The General Patton Memorial Museum Reminds us this November 11 that Veterans Day is Every Day

  • story by David M.Brown
  • posted on 10/2022
  • posted in: Great Garages

‘The highest privilege of citizenship is that of bearing arms for one’s country.’
-General George S. Patton Jr.

Next time you’re on I-10 east or west near Indio, California, watch for those light-brown road signs noting a point of tourist interest ahead. One is for the General Patton Memorial Museum; if you have the time, stop off at exit 173, Chiriaco Summit, once part of the Desert Training Center in World War II. Eight decades ago what happened here helped in the battle to save freedom and democracy.

About 28 miles east of Coachella and Indio, you can fill up on gasoline, snacks, pop and history at the exit area, anchored by the 501-C-3 nonprofit museum, which celebrates the achievements of the great general and his men. Here you can see more than 50 vehicles as well as artifacts, weapons, letters and other material from World War II, the Korean War, Viet Nam and later.


Every November 11, we remember the sacrifices our veterans have made throughout U.S. history. The most recent numbers document a population of 19,162,515, about 10.7% female, according to the Department of Veterans Affairs. Living World War II veterans total 240,329; 234 are dying each day. The Patton Museum celebrates all of them year round.

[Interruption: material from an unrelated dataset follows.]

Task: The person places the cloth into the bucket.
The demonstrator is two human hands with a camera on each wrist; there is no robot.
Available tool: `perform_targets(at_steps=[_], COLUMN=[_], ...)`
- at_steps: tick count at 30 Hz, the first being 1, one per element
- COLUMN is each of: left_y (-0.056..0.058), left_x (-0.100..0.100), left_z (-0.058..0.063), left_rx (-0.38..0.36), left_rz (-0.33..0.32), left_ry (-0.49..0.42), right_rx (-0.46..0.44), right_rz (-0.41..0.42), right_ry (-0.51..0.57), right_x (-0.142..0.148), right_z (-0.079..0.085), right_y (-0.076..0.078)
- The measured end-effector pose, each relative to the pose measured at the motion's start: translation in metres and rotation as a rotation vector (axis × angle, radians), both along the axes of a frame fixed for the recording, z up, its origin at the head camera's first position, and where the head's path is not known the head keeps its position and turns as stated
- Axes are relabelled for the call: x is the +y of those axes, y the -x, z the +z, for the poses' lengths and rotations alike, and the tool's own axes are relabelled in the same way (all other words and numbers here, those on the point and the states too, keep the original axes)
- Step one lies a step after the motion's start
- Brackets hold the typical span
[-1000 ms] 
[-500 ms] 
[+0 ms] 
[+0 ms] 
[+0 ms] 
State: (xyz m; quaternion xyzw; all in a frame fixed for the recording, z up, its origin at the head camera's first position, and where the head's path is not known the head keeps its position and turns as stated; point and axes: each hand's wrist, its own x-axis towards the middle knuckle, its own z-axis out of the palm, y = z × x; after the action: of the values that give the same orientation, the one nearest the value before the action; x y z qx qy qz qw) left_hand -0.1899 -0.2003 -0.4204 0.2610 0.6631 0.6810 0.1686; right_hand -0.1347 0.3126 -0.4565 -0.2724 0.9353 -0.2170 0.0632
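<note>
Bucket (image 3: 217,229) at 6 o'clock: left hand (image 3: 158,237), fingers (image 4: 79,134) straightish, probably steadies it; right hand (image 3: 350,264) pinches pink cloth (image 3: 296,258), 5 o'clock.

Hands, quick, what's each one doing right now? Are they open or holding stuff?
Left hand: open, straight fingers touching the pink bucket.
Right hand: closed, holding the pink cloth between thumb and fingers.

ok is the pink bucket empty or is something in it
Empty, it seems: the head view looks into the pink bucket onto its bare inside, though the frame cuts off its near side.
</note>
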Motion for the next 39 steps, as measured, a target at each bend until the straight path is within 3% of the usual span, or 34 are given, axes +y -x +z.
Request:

Dec. 7, 1941, seismically shook the country. Americans were tired of foreign wars and just beginning to thrive again after the Great Depression, but it was clear that all departments of the military had to reinvigorate quickly, and Americans with that. To meet the land challenge — in particular, that posed by the formidable German General Rommel and his panzer divisions — General George S. Patton (1885–1945) was charged with establishing the Desert Training Center in late 1941, just weeks after the Day of Infamy at Pearl Harbor.

Since World War I, when tanks first saw combat, Patton had advocated for armored strength teamed with knockout offensive action. At the DTC, his mission was to train a million men to do this in heat similar to that in the Sahara of North Africa, where the first American war action would occur. The chosen area was 18,000 square miles of Mojave and Colorado Desert in California and Arizona, which was Sahara-scorching in the summer months. Areas of Nevada were also included because of the similar climate.


The site, Chiriaco Summit, in the Coachella Valley, Riverside County, is also known as the California/Arizona Maneuver Area (CAMA). About 50 miles southeast of Palm Springs, it’s close to today’s Joshua Tree National Park. A world-famous concert is held in Coachella every year; few concert-goers and musicians are aware that their enjoyment is possible because of what was performed here eight decades before.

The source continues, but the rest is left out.